Non-Resident Income Tax: As of January 1, 2013, only those entities with residence in tax havens will be subject to the Special Real Estate Tax of Non-Resident Entities.

Transfer Tax and Stamp Duty: The nonsubjection to Stamp Duty of the Transfer Tax and Stamp Duty is introduced for provisional writs of attachment ordered at the motion of the competent Administration, which were previously subject to but exempt from such tax.

Local Taxes: Within the scope of the Real Estate Tax, and effective January 1, 2013, the exemption is eliminated for those properties that form part of Historical Heritage and that are subject to economic activities, unless any of the exemptions are applicable to them as envisaged in Act 49/2002, December 23, on the tax system for not-for-profit institutions and tax incentives for patronage.

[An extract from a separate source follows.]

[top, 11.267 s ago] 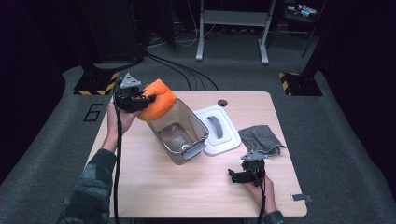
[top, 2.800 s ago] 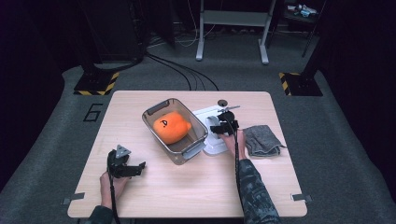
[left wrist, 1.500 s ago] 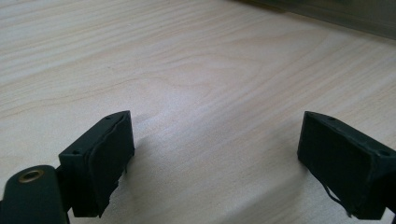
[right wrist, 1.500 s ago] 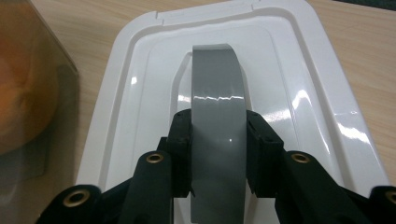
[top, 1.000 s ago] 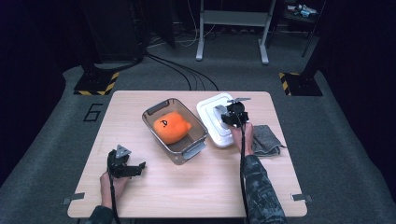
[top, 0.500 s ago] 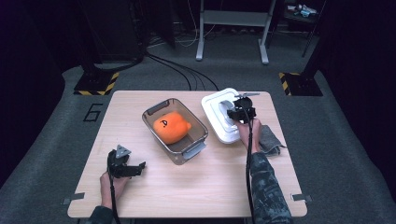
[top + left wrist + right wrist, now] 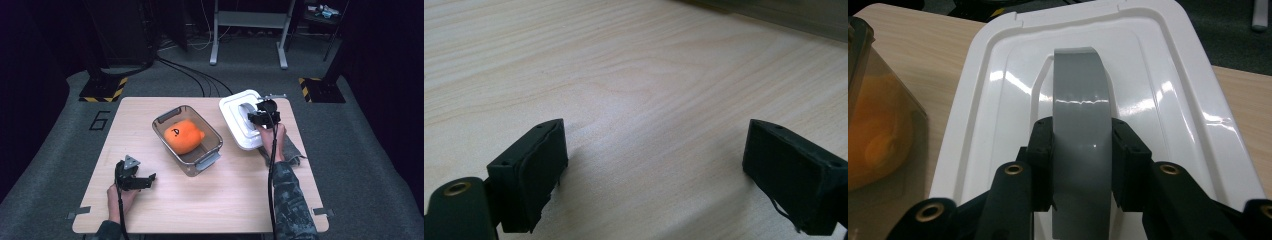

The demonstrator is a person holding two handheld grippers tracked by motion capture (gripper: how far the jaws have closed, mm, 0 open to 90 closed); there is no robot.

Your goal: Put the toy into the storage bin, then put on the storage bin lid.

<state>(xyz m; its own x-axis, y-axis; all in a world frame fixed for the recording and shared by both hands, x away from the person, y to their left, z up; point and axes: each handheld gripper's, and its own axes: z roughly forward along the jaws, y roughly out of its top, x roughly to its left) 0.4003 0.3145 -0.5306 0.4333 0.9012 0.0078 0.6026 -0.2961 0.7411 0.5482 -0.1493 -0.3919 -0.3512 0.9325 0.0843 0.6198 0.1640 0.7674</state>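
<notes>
Clamping the lid's grey handle [image 7: 1080,120], right gripper [image 7: 1082,150] points forward.

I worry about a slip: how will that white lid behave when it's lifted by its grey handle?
The white lid looks like stiff moulded plastic, so probably no flopping. Its glossy grey handle, clamped by the right gripper, may be slippery. Held at the centre, the broad lid will likely hang fairly level, though it could swing.
</notes>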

With respect to such properties, City Councils may regulate a tax rebate of up to 95%.

As of January 1, 2013, the optional rebate (up to 95%) of the Tax on Building, Installations and other Works is extended to the Real Estate Tax and the Tax on Commercial and Professional Activities when these undertake economic activities declared to be of special municipal interest or utility on the grounds of social, culture or employment development circumstances that justify such declaration.

Act 17/2012, December 27, on the General State Budget for the year 2013

Value Added Tax: Within the scope of the Value Added Tax and effective as of January 1, 2013, second or subsequent deliveries of building in exercise of a purchase option during the year with respect to leasing agreements with a term of less than 10 years will be exempt.

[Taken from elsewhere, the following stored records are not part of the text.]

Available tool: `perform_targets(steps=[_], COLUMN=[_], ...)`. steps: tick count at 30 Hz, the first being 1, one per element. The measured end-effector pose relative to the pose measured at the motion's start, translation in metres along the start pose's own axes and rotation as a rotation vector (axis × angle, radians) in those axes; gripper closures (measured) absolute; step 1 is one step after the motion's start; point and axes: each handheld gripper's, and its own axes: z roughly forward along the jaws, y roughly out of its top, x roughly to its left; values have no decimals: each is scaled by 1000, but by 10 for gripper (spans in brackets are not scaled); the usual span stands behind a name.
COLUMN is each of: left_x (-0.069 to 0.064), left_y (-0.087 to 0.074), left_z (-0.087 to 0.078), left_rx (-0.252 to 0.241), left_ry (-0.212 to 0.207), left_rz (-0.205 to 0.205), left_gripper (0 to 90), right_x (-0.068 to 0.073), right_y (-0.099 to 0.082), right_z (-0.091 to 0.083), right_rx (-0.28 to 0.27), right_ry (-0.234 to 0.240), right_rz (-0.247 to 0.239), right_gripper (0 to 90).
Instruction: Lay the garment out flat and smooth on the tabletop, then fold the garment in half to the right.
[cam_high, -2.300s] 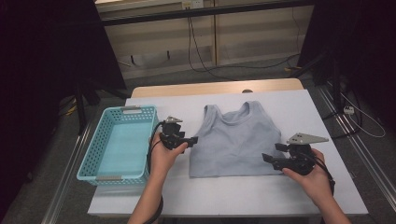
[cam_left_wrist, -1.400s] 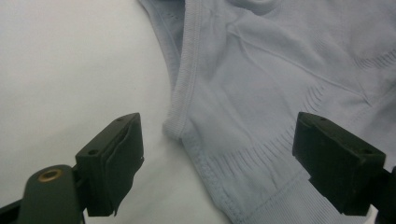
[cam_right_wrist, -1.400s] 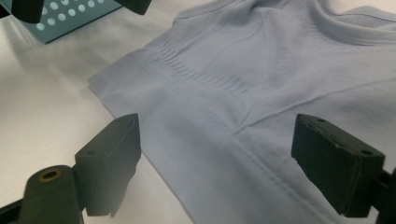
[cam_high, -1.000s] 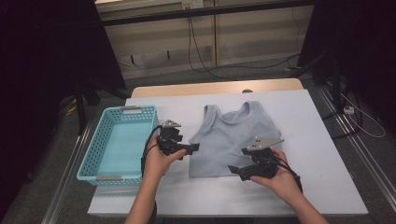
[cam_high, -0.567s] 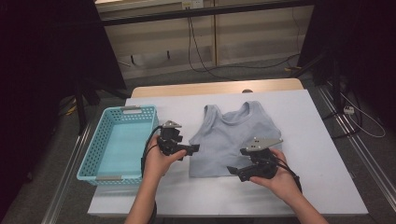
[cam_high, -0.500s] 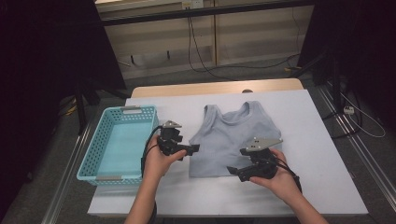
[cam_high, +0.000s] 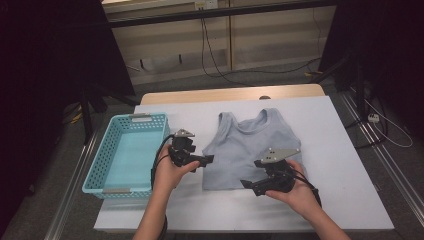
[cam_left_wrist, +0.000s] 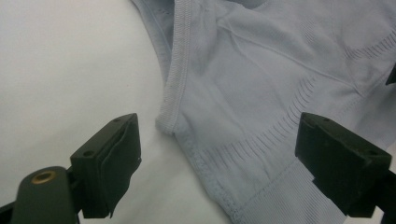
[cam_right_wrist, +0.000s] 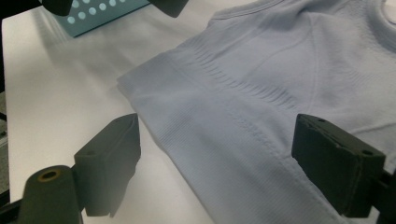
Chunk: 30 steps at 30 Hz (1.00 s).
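A pale grey-blue tank top (cam_high: 252, 150) lies flat on the white table (cam_high: 340, 150), neckline toward 12 o'clock and hem toward 6 o'clock, a little right of the table's middle. At 9 o'clock from it, well apart, a light blue basket (cam_high: 97, 165) sits along the table's left edge. The left hand-held gripper (cam_high: 207, 160) is held just at the garment's left edge, about 8 o'clock of the top's centre, its tips pointing toward 3 o'clock at the cloth. In the left gripper view its two black jaws stand wide apart with nothing pressed between them; below them lie the bottom of the armhole seam (cam_left_wrist: 170, 116) and the ribbed side of the top (cam_left_wrist: 280, 93), one jaw over bare table and the other over fabric. The right hand-held gripper (cam_high: 247, 185) sits at the hem's lower part, around 6 o'clock of the top, tips pointing toward 9 o'clock. In the right gripper view its jaws are likewise spread with nothing between the pads; the hem corner (cam_right_wrist: 128, 84) of the top (cam_right_wrist: 280, 70) lies between them on the table, and a corner of the basket (cam_right_wrist: 93, 16) shows at 11 o'clock. Whether either gripper's tips touch the fabric cannot be told.
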Motion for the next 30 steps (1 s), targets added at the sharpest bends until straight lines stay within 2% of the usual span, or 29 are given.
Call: perform_targets(steps=[13, 16, 23, 26, 29, 30], left_x=[-2, 0, 2, 3, 4, 4], left_y=[-1, 0, -1, -1, -2, -2], left_z=[-2, -4, -5, -6, -6, -6], left_rx=[-6, -9, -16, -15, -16, -16], left_ry=[0, 2, 1, 5, 5, 6], left_rz=[-6, -4, -16, -13, -14, -16], left_gripper=[146, 146, 145, 144, 144, 144], right_x=[10, 14, 26, 31, 34, 35], right_y=[5, 9, 17, 22, 25, 25], right_z=[10, 17, 38, 46, 53, 57], right_rx=[-1, -3, 36, 35, 24, 37], right_ry=[26, 39, 69, 80, 92, 99], right_rz=[-15, -13, -51, -59, -61, -68], right_gripper=[158, 158, 165, 174, 215, 222])
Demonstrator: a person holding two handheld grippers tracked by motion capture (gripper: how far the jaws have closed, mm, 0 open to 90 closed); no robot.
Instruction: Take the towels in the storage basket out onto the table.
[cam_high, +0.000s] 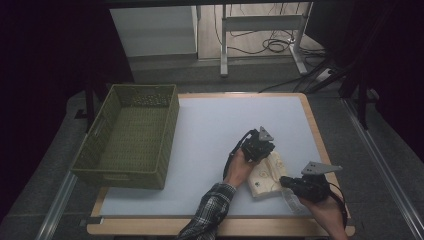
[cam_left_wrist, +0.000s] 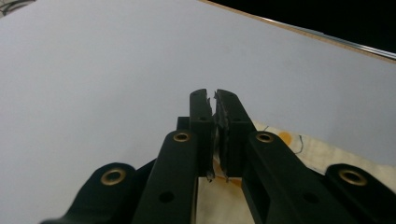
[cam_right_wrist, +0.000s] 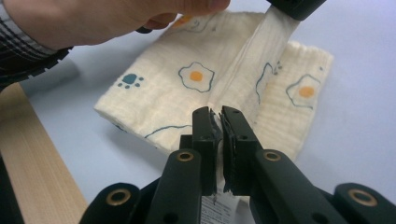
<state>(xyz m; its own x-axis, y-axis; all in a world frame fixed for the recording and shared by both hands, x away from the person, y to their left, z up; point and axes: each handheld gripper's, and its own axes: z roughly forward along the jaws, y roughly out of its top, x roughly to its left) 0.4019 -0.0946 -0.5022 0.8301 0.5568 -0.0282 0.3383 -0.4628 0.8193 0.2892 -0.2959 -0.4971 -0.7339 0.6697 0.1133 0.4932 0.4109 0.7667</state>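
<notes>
Cloth (cam_high: 267, 176) lies folded at lower right of the high view, near the table's front edge (cam_high: 210, 226). I keep both grippers clenched on it: right gripper (cam_high: 283, 181) pinching the near edge, left gripper (cam_high: 263, 150) the far end, a strip stretched taut between the 2. I'd keep that tension even. Open white tabletop (cam_high: 220, 130) runs left to the 1 green basket (cam_high: 131, 137) at upper left.

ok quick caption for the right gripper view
Right gripper shut on a fold of the cream fried-egg print cloth, stretched taut to the left gripper above the white table.
</notes>
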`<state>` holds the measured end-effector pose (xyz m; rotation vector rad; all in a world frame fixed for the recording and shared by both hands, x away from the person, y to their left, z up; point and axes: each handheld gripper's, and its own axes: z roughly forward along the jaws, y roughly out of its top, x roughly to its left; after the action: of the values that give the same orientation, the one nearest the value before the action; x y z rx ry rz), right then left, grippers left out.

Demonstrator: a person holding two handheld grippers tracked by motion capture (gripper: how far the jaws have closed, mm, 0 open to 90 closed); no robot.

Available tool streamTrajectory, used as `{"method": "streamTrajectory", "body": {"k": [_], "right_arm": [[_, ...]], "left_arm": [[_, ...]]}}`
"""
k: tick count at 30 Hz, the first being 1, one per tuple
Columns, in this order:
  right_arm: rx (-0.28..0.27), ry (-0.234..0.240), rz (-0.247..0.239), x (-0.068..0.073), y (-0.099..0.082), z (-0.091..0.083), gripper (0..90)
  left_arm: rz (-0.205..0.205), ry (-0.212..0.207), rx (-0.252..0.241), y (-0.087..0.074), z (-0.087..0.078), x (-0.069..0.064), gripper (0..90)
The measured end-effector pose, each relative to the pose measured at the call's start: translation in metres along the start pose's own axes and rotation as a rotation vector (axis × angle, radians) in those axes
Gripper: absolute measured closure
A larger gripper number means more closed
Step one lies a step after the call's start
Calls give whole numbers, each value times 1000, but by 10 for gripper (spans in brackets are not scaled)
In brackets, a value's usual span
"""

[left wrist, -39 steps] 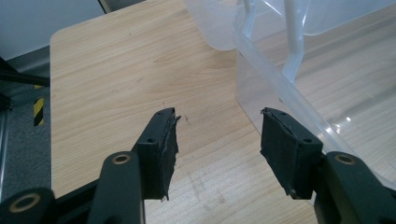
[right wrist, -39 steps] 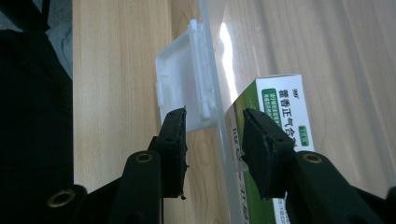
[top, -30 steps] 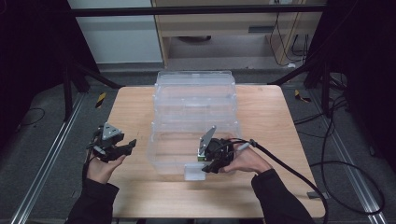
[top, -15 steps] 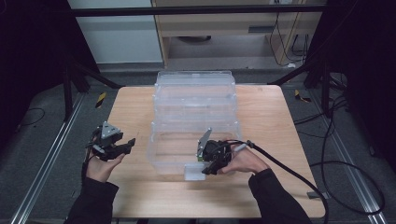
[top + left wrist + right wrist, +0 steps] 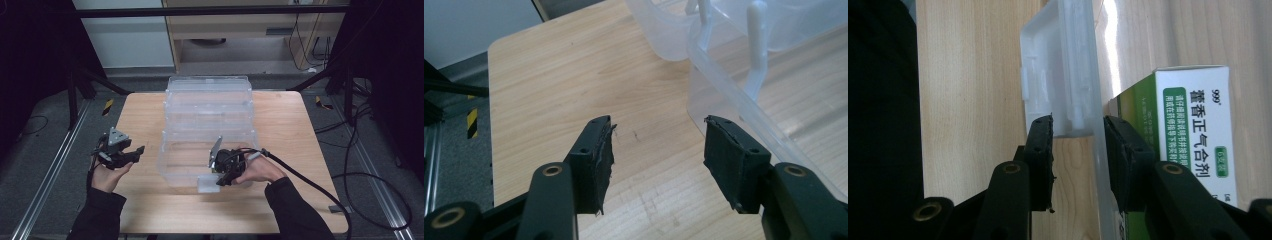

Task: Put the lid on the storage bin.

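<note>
Desk (image 5: 290,130): light wood. Clear plastic bins (image 5: 208,125) stacked stepwise at centre, running toward 12 o'clock. Front bin's white latch tab (image 5: 1060,70) sits at its 6 o'clock wall. Green-white medicine box (image 5: 1193,130) lies inside, just behind that wall. Right tongs (image 5: 1077,145) narrow, clamped on the wall at the latch (pads touching both faces). Left tongs (image 5: 656,150) spread wide, empty, at 9 o'clock over bare desk.

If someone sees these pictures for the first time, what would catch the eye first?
Probably the big clear plastic box in the middle of the wooden table. Next, the right gripper at the box's near wall, its jaws on either side of the white latch. A green and white medicine carton lies just behind that wall, inside the box.
</note>
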<state>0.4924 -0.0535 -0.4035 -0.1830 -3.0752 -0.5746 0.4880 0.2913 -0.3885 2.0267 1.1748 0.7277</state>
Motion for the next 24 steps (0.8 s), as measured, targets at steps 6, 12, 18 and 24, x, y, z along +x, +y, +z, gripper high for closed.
{"method": "streamTrajectory", "body": {"k": [6,12,18,24], "right_arm": [[3,9,-1,-2,1,0,656],[3,13,-1,-2,1,1,658],[5,17,-3,-3,1,1,659],[0,14,-8,-3,0,1,660]], "left_arm": [[11,-18,-12,14,3,7,441],[81,-51,-18,41,6,9,433],[123,-104,-23,67,9,15,432],[206,-125,8,93,12,22,431]]}}
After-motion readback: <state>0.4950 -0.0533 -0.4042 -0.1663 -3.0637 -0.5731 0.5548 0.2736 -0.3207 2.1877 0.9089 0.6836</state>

In relation to the new case of taxpayer investment in work execution, established by Anti-Fraud Act 7/2012, October 29

The Binding Response to Consultation number V2583-12, December 27, from the Directorate General of Taxation clarifies certain situations in relation to taxpayer inversion in work execution, establishing that: (i) the recipient should act as employer or professional. Public entities, individuals, associations, cooperatives and other not-for-profit entities should provide the prime contractor with express and certified notice that they are acquiring the good or service in their capacity as employer or professional; (ii) the operation should be performed within the scope of a process for the development of land, construction or building restoration. This means that the works for preservation and maintenance of the buildings and all ancillary works deriving therefrom will not give rise to taxpayer inversion; (iii) the operations should be the result of contracts formalized directly between the developer and prime contractors. Therefore, ancillary works such as the repair of dampness, tiling and similar tasks performed following delivery of the final works, but during the warranty period, will cause taxpayer inversion, providing that such works derive from the main contract for urban development, construction or restoration; (iv) taxpayer inversion will likewise be applied in mixed contracts (for example, those in which the design and execution of work is commissioned for a fixed price) included under processes for the urban development of land, construction or restoration of buildings, irrespective of the relative weight granted in the contract to the service rendered and to the execution of the work.

In personnel assignment operations it is necessary to assign personal exclusively to the execution of the real estate work that fulfills all of the aforementioned requirements.

The taxpayer investment rule will apply to works certificates by which payments are made as of October 31, 2012.

The new Invoicing Regulation approved by Royal Decree 1619/2012, November 30, establishes that in cases of taxpayer investment, the invoice will make indicate “Inversión del sujeto pasivo”.